The second technique I use, is to contact the rotated sacrum on the same side that I am standing on and use my thenar (proximal first metacarpal) contact of my inferior hand. Placement of your contact is most effective
when you ulnar deviate and slightly extend your wrist, so that your thenar contact protrudes slightly into the sacrum. Anatomically, the sacrum is anterior to the ilium, so your contact has to protrude anteriorly to make contact. In addition, you want to protrude your contact as lateral as possible so that you contact as close to the joint as possible. Your thumb should border the ilium and point superiorly. Line of correction is P to A and medial to lateral, and thus requires the doctor to place his upper body over the patient more, in order to accurately deliver a thrust through the joint plane line.

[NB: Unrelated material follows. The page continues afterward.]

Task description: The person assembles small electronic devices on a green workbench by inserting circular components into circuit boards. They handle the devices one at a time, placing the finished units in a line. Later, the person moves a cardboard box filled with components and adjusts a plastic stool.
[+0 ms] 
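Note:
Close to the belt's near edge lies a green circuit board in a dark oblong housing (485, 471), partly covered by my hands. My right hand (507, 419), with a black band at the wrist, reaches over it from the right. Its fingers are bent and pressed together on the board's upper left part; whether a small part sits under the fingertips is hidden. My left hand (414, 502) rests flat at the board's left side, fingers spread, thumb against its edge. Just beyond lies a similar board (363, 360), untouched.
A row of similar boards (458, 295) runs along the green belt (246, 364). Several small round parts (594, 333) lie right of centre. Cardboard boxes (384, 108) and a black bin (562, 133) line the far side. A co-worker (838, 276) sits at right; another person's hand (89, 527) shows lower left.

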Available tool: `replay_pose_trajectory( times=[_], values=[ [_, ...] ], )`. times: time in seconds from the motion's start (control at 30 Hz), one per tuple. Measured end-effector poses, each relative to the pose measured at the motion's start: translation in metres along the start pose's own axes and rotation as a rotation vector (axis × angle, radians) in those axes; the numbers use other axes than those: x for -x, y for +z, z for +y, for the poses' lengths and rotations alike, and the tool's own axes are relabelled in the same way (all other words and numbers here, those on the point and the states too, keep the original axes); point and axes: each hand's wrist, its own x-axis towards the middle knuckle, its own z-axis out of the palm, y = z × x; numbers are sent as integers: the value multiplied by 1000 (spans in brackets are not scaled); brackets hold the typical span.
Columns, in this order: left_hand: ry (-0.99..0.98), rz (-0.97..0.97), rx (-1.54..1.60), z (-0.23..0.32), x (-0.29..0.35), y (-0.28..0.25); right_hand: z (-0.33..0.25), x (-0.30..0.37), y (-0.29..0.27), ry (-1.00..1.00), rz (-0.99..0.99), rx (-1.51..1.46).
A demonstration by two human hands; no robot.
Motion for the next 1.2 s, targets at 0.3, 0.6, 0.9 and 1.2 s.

With all of these and other adjustments, it is critical to: #1) adjust the correct segment and listing, #2) have the proper patient and doctor contact, and #3) execute an accurate line of correction. If an audible release is not achieved after one to three attempts, it is not advisable to thrust until you do. The audible release is not crucial with these or any adjusting. If you follow these three critical points, the patient will respond favorably every time. I hope this helps you, your patient and the chiropractic cause! In the next issue I will expand into the pelvis and ways to adjust it prone. In good health!